__HOW TO COMPLETE THIS TASK__: Once the pictures have been set aside, copy every remaining entry exactly.

__INPUT__:
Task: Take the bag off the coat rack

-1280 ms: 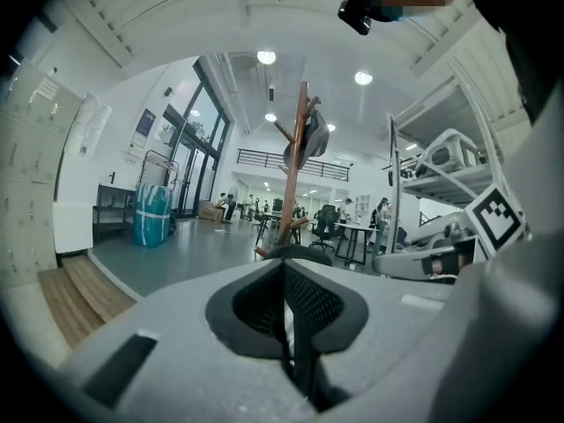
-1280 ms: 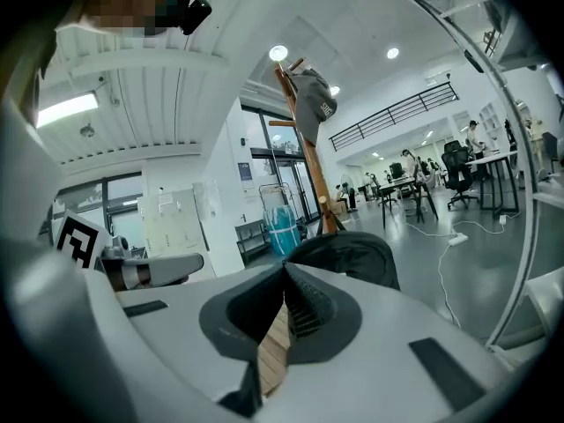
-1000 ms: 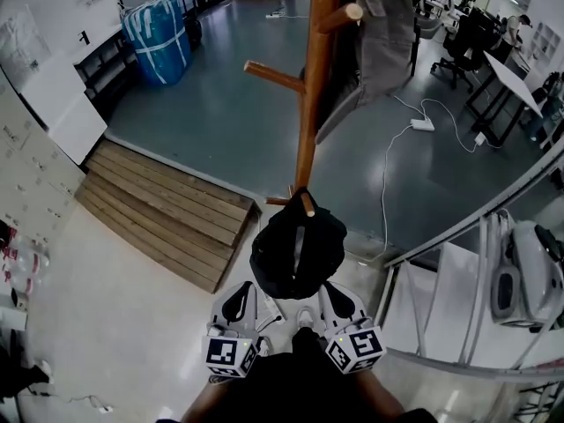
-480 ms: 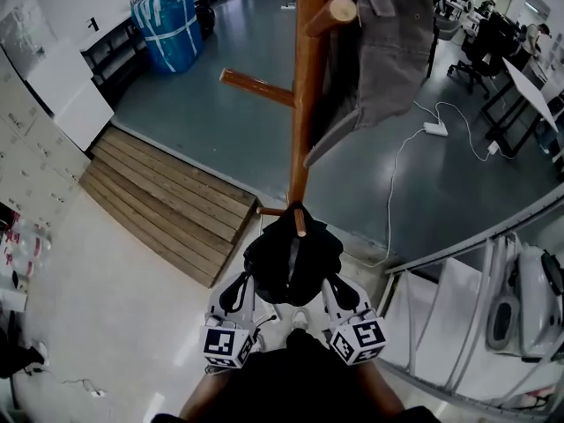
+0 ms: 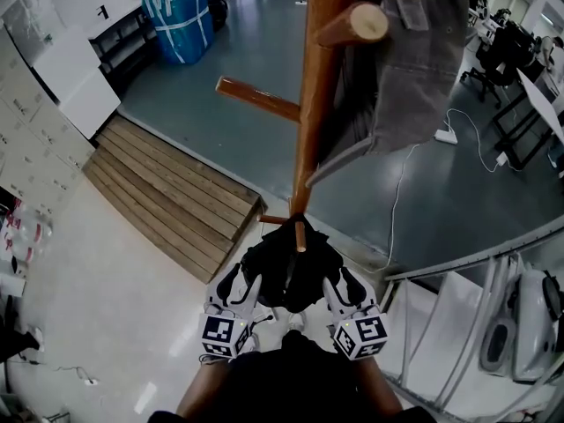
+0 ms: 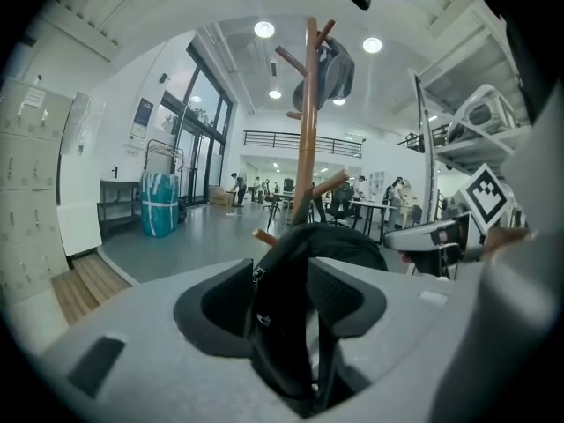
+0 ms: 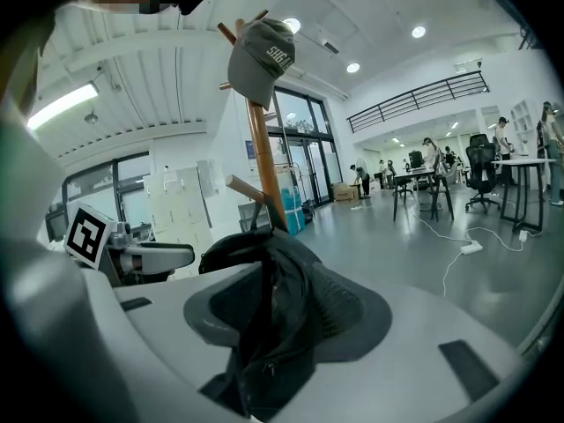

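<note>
A black bag (image 5: 291,267) hangs on a low peg (image 5: 300,233) of the wooden coat rack (image 5: 313,104). My left gripper (image 5: 242,286) is at the bag's left side and my right gripper (image 5: 339,286) at its right. In the left gripper view, the left gripper (image 6: 282,311) has a black fold of the bag (image 6: 286,324) loose between its jaws. In the right gripper view, crumpled fabric of the bag (image 7: 264,342) lies between the jaws of the right gripper (image 7: 273,315). Both pairs of jaws have just been opening and stand open around the fabric.
A grey cap (image 5: 414,69) hangs on an upper peg. A wooden ramp (image 5: 167,201) lies on the floor to the left, with a blue wrapped bundle (image 5: 181,16) behind it. A white cable with a power strip (image 5: 445,137) crosses the floor. A metal shelf frame (image 5: 520,324) stands at right.
Both grippers have moved forward with the bag, closer to the rack's pole. The bag now sits lower in the head view, and the pole and cap loom larger.
</note>
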Motion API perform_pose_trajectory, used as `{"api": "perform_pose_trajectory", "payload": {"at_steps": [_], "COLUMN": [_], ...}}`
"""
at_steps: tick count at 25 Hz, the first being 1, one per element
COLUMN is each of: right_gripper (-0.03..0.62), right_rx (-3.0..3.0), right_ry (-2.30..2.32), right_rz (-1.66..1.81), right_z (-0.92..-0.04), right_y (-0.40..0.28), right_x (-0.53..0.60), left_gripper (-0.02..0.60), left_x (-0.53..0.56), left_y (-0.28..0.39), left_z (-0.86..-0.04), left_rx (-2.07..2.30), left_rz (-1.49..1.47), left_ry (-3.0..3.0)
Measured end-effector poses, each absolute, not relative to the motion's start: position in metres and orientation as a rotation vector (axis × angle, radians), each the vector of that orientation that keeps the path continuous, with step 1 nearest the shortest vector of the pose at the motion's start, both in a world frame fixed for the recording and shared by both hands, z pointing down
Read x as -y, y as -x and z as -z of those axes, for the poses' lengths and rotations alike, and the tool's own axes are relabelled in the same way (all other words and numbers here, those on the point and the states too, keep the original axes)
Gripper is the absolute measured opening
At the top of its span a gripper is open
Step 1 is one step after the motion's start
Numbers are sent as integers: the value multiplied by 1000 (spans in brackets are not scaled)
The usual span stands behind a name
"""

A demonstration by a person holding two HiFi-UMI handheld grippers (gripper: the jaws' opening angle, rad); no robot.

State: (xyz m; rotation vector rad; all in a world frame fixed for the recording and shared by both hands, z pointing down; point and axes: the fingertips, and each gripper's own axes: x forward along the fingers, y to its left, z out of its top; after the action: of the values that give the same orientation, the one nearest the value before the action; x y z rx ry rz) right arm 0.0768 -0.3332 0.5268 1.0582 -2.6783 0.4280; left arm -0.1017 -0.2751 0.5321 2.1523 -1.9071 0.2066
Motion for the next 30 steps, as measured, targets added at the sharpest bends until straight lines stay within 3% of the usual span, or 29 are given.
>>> {"api": "perform_pose_trajectory", "payload": {"at_steps": [12,24,30], "right_gripper": [199,204,202], "right_rx": [2629,2614,2606], "right_ry": [-1002,-926,-960], "right_rz": [-386,-431,-413], "right_z": [-555,-576,-579], "right_y": [-81,-67,-67], "right_x": [363,372,377], "left_gripper": [227,227,168], "left_x": [302,320,323], "left_y": [109,107,114], "left_z": [-560,-574,-579], "left_rx": [1826,1767,1805], "left_rz": [-313,-361,-419], "left_ry": [-2163,-2166,-2170]}}
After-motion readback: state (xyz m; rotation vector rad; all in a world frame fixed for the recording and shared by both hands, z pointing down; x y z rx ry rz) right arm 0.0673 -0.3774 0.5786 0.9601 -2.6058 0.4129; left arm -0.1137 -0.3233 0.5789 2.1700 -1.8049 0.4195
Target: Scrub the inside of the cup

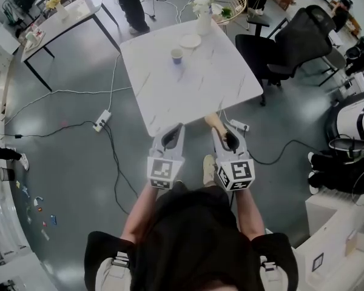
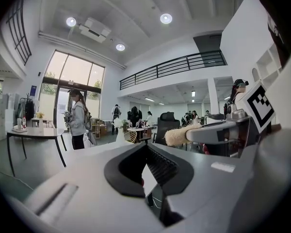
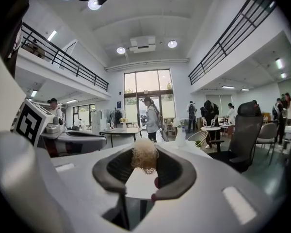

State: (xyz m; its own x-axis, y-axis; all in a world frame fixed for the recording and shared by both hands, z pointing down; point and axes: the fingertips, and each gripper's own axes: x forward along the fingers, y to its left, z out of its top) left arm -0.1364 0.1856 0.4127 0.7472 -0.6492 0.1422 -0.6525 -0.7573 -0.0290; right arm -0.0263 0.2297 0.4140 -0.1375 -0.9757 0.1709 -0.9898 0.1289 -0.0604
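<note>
One small bluish cup (image 1: pixel 177 56) stands upright on the white table (image 1: pixel 191 86).

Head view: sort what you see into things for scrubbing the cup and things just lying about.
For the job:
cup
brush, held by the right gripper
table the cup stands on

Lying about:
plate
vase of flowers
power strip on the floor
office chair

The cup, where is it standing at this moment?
In the head view the cup stands on the far half of the white table, just left of the small plate, with the white vase beyond the plate.
</note>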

__RESPONSE TO THIS EXERCISE__:
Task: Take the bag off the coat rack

-1280 ms: 
-1280 ms: 
-1000 ms: 
-480 ms: 
+0 ms: 
+0 ms: 
+0 ms: 

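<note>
A black bag (image 5: 291,267) hangs on a low peg (image 5: 300,233) of the wooden coat rack (image 5: 313,104). My left gripper (image 5: 242,286) is at the bag's left side and my right gripper (image 5: 339,286) at its right. In the left gripper view, the left gripper (image 6: 282,311) has a black fold of the bag (image 6: 286,324) loose between its jaws. In the right gripper view, crumpled fabric of the bag (image 7: 264,342) lies between the jaws of the right gripper (image 7: 273,315). Both pairs of jaws have just been opening and stand open around the fabric.
A grey cap (image 5: 414,69) hangs on an upper peg. A wooden ramp (image 5: 167,201) lies on the floor to the left, with a blue wrapped bundle (image 5: 181,16) behind it. A white cable with a power strip (image 5: 445,137) crosses the floor. A metal shelf frame (image 5: 520,324) stands at right.
Both grippers have moved forward with the bag, closer to the rack's pole. The bag now sits lower in the head view, and the pole and cap loom larger.
</note>
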Motion API perform_pose_trajectory, used as `{"api": "perform_pose_trajectory", "payload": {"at_steps": [_], "COLUMN": [_], ...}}`
"""
at_steps: tick count at 25 Hz, the first being 1, one per element
COLUMN is each of: right_gripper (-0.03..0.62), right_rx (-3.0..3.0), right_ry (-2.30..2.32), right_rz (-1.66..1.81), right_z (-0.92..-0.04), right_y (-0.40..0.28), right_x (-0.53..0.60), left_gripper (-0.02..0.60), left_x (-0.53..0.56), left_y (-0.28..0.39), left_z (-0.86..-0.04), left_rx (-2.07..2.30), left_rz (-1.49..1.47), left_ry (-3.0..3.0)
Measured end-effector poses, each absolute, not relative to the motion's start: position in metres and orientation as a rotation vector (axis × angle, radians), each the vector of that orientation that keeps the path continuous, with step 1 nearest the shortest vector of the pose at the motion's start, both in a world frame fixed for the recording and shared by both hands, z pointing down
Read x as -y, y as -x and z as -z of those axes, for the poses' lengths and rotations alike, and the tool's own axes are relabelled in the same way (all other words and numbers here, those on the point and the states too, keep the original axes)
Gripper is the absolute measured opening
At the top of its span a gripper is open
Step 1 is one step after the motion's start
Numbers are sent as integers: the value multiplied by 1000 (spans in brackets are not scaled)
The usual span stands behind a name
"""

A demonstration by a person holding two HiFi-UMI handheld grippers (gripper: the jaws' opening angle, rad); no robot.

State: (xyz m; rotation vector rad; all in a world frame fixed for the recording and shared by both hands, z pointing down; point and axes: the fingertips, and each gripper's own axes: x forward along the fingers, y to its left, z out of its top; after the action: of the values that give the same orientation, the one nearest the value before the action; x y z rx ry rz) right arm 0.0768 -0.3332 0.5268 1.0582 -2.6783 0.4280; left arm -0.1017 -0.2751 0.5321 2.1523 -1.9071 0.2066
Motion for the next 30 steps, as measured, targets added at the sharpest bends until straight lines stay within 3% of the usual span, or 29 are given.
>>> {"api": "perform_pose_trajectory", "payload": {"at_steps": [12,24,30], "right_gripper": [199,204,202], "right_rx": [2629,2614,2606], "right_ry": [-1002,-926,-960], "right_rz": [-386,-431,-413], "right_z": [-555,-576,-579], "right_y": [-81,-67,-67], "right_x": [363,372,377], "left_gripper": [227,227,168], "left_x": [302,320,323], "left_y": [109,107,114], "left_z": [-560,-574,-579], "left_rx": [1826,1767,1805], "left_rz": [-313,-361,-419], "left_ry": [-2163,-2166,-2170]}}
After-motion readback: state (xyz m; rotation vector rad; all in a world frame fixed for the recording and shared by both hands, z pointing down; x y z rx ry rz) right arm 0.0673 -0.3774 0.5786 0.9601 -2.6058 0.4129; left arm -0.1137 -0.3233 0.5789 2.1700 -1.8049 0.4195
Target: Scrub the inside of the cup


State: (xyz m; its own x-axis, y-axis; all in a world frame fixed for the recording and shared by both hands, z pointing down; point and axes: the fingertips, and each gripper's own axes: x forward along the fingers, y to its left, z out of its top) left arm -0.1364 0.1856 0.4127 0.7472 -0.6492 0.1422 -0.6525 -0.7573 -0.0290; right arm -0.0263 0.2297 0.4140 -0.1375 -0.9757 0.1709 -0.9898 0.1289 -0.0604
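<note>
One small bluish cup (image 1: pixel 177 56) stands upright on the white table (image 1: pixel 191 86).

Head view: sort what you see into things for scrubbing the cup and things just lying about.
For the job:
cup
brush, held by the right gripper
table the cup stands on

Lying about:
plate
vase of flowers
power strip on the floor
office chair

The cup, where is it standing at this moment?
In the head view the cup stands on the far half of the white table, just left of the small plate, with the white vase beyond the plate.
</note>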

The output contains nothing further.